A "step further" for the autonomy of the profession, and more simplicity for patients.

After having proven themselves during the Covid-19 epidemic, and on the favorable opinion of the High Authority for Health, nurses, as well as pharmacists and midwives, will see their “vaccination skills” extended.

They will now be able to administer all the vaccines planned from the age of 16 “without prior medical prescription” from Sunday, according to a series of texts published this Saturday in the Official Journal.

This decision primarily benefits nurses, now "qualified to administer, without prior medical prescription" vaccines against fifteen diseases: influenza, rabies, diphtheria, tetanus, poliomyelitis, whooping cough, human papillomavirus, pneumococcus, hepatitis (A and B), meningococci (A, B, C, Y and W).

"This is a first step towards more autonomy for the profession and, for our fellow citizens, the guarantee of enhanced access to prevention", welcomed the president of the Order of Nurses, Patrick Chamboredon.

Vaccines reimbursed by Social Security from October

Pharmacists are also “authorized to administer” the same list of vaccines to the same population aged 16 and over, but always on presentation of a medical prescription.

“To be able to prescribe them, we are awaiting an opinion from the drug agency”, recently seized by the Minister of Health Olivier Véran, explains Philippe Besset, president of the FSPF, the main union in the profession.

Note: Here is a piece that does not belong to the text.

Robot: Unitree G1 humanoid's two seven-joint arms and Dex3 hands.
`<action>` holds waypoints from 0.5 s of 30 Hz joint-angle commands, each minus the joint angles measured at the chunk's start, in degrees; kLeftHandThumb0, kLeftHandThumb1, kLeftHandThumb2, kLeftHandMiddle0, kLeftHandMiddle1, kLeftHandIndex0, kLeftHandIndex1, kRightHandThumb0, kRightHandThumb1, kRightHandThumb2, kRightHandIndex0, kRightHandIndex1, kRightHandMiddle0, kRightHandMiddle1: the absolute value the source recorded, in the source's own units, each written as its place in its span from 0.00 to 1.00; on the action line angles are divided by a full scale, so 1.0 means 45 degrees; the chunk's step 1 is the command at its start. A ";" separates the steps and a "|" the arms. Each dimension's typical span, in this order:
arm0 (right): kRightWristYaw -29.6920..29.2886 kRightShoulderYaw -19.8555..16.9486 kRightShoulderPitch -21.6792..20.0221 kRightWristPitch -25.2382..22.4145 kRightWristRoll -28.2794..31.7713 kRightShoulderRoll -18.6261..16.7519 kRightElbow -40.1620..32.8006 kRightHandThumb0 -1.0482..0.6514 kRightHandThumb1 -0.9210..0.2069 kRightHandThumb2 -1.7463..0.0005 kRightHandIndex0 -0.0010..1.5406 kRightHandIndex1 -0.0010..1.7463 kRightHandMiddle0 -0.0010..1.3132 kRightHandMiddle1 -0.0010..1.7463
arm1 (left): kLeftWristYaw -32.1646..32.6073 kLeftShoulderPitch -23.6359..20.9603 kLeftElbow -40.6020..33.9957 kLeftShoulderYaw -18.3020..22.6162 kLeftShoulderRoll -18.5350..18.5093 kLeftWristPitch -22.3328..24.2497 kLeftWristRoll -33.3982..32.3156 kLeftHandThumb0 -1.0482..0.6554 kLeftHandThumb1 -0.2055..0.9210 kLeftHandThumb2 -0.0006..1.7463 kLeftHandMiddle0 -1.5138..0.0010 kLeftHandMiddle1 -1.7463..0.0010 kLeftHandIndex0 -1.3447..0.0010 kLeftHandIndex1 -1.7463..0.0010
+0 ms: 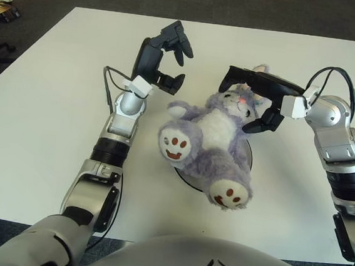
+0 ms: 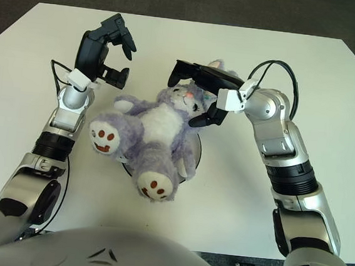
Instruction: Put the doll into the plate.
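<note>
Doll (image 1: 211,139), a purple plush cat with red paw pads, lies on its back over the plate (image 1: 248,154) near the table's (image 1: 33,125) middle, feet toward the near edge and spilling past the rim. Around its head, the right hand (image 1: 256,96) curls its dark fingers. Left of the doll, the left hand (image 1: 165,59) is raised, fingers spread, holding nothing.

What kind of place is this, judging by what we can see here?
Probably an office or lab room set up for robot tests. A plain white table stands on dark carpet. On the table there is only a plush doll over a plate, with the right hand at its head and the left hand open.
</note>
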State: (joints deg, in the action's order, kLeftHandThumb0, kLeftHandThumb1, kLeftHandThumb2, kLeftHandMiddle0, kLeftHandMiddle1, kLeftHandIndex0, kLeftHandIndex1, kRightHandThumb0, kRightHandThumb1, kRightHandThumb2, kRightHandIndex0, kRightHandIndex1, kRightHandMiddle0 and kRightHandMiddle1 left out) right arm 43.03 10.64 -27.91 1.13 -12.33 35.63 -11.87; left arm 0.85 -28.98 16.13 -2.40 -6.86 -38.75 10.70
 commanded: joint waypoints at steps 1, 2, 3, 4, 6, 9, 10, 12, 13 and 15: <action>0.0124 -0.0366 0.0067 -0.0315 0.0025 0.0438 -0.0346 0.23 0.70 0.36 0.00 0.38 0.00 0.70 | 0.0166 -0.0400 0.0206 0.0128 -0.0070 -0.0247 0.0005 0.61 0.13 1.00 0.41 0.01 0.51 0.00; 0.0117 -0.0368 0.0056 -0.0378 -0.0035 0.0466 -0.0391 0.23 0.70 0.36 0.00 0.39 0.00 0.69 | 0.0172 -0.0431 0.0247 0.0140 -0.0082 -0.0272 0.0005 0.61 0.13 1.00 0.41 0.01 0.51 0.00; 0.0126 -0.0422 0.0049 -0.0451 -0.0068 0.0545 -0.0479 0.23 0.70 0.36 0.00 0.40 0.00 0.68 | 0.0180 -0.0460 0.0277 0.0156 -0.0095 -0.0274 0.0007 0.61 0.13 1.00 0.41 0.00 0.51 0.00; 0.0131 -0.0458 0.0046 -0.0508 -0.0078 0.0608 -0.0547 0.23 0.70 0.36 0.00 0.40 0.00 0.68 | 0.0185 -0.0480 0.0298 0.0166 -0.0102 -0.0277 0.0009 0.61 0.13 1.00 0.41 0.00 0.51 0.00; 0.0094 -0.0755 0.0150 -0.0848 -0.0020 0.0791 -0.0828 0.24 0.70 0.36 0.00 0.41 0.00 0.66 | 0.0339 -0.0582 0.0337 0.0267 -0.0198 -0.0248 0.0197 0.61 0.13 1.00 0.41 0.00 0.51 0.00; -0.0050 -0.0987 0.0275 -0.1089 0.0024 0.0834 -0.0989 0.24 0.70 0.36 0.00 0.42 0.00 0.65 | 0.0467 -0.0701 0.0386 0.0372 -0.0323 -0.0241 0.0354 0.61 0.13 1.00 0.41 0.00 0.50 0.00; -0.0098 -0.1051 0.0311 -0.1106 0.0050 0.0824 -0.0995 0.23 0.69 0.36 0.00 0.44 0.00 0.65 | 0.0496 -0.0738 0.0398 0.0392 -0.0357 -0.0232 0.0387 0.61 0.13 1.00 0.41 0.00 0.50 0.01; -0.0329 -0.1350 0.0430 -0.0885 0.0221 0.0768 -0.0836 0.23 0.69 0.36 0.00 0.46 0.00 0.65 | 0.0566 -0.0900 0.0483 0.0495 -0.0521 -0.0162 0.0493 0.61 0.13 1.00 0.41 0.00 0.50 0.01; -0.0403 -0.1440 0.0464 -0.0792 0.0273 0.0746 -0.0776 0.23 0.69 0.36 0.00 0.47 0.00 0.65 | 0.0587 -0.0953 0.0520 0.0528 -0.0569 -0.0143 0.0528 0.61 0.13 1.00 0.41 0.00 0.50 0.01; -0.0565 -0.1602 0.0517 -0.0641 0.0346 0.0695 -0.0678 0.24 0.69 0.36 0.00 0.48 0.00 0.65 | 0.0613 -0.1055 0.0595 0.0575 -0.0663 -0.0051 0.0565 0.61 0.13 1.00 0.41 0.00 0.50 0.01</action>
State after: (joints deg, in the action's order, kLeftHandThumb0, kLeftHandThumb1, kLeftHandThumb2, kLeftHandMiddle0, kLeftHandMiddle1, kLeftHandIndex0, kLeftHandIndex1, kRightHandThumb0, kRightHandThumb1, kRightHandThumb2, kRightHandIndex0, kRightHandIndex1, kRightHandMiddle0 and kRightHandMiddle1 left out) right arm 41.76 4.93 -26.90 -2.88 -11.96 38.67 -15.52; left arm 2.86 -31.92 18.22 -0.60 -8.68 -39.37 12.63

This green light is hoped for by the fall, knowing that pharmacists have recently negotiated fees of 7.50 to 9.60 euros per vaccine injected, which will be reimbursed by Social Security from October.

Moreover, the range of vaccines that midwives can "prescribe and perform" in pregnant women, newborns and "people who live regularly in their environment" is aligned on the same pathologies.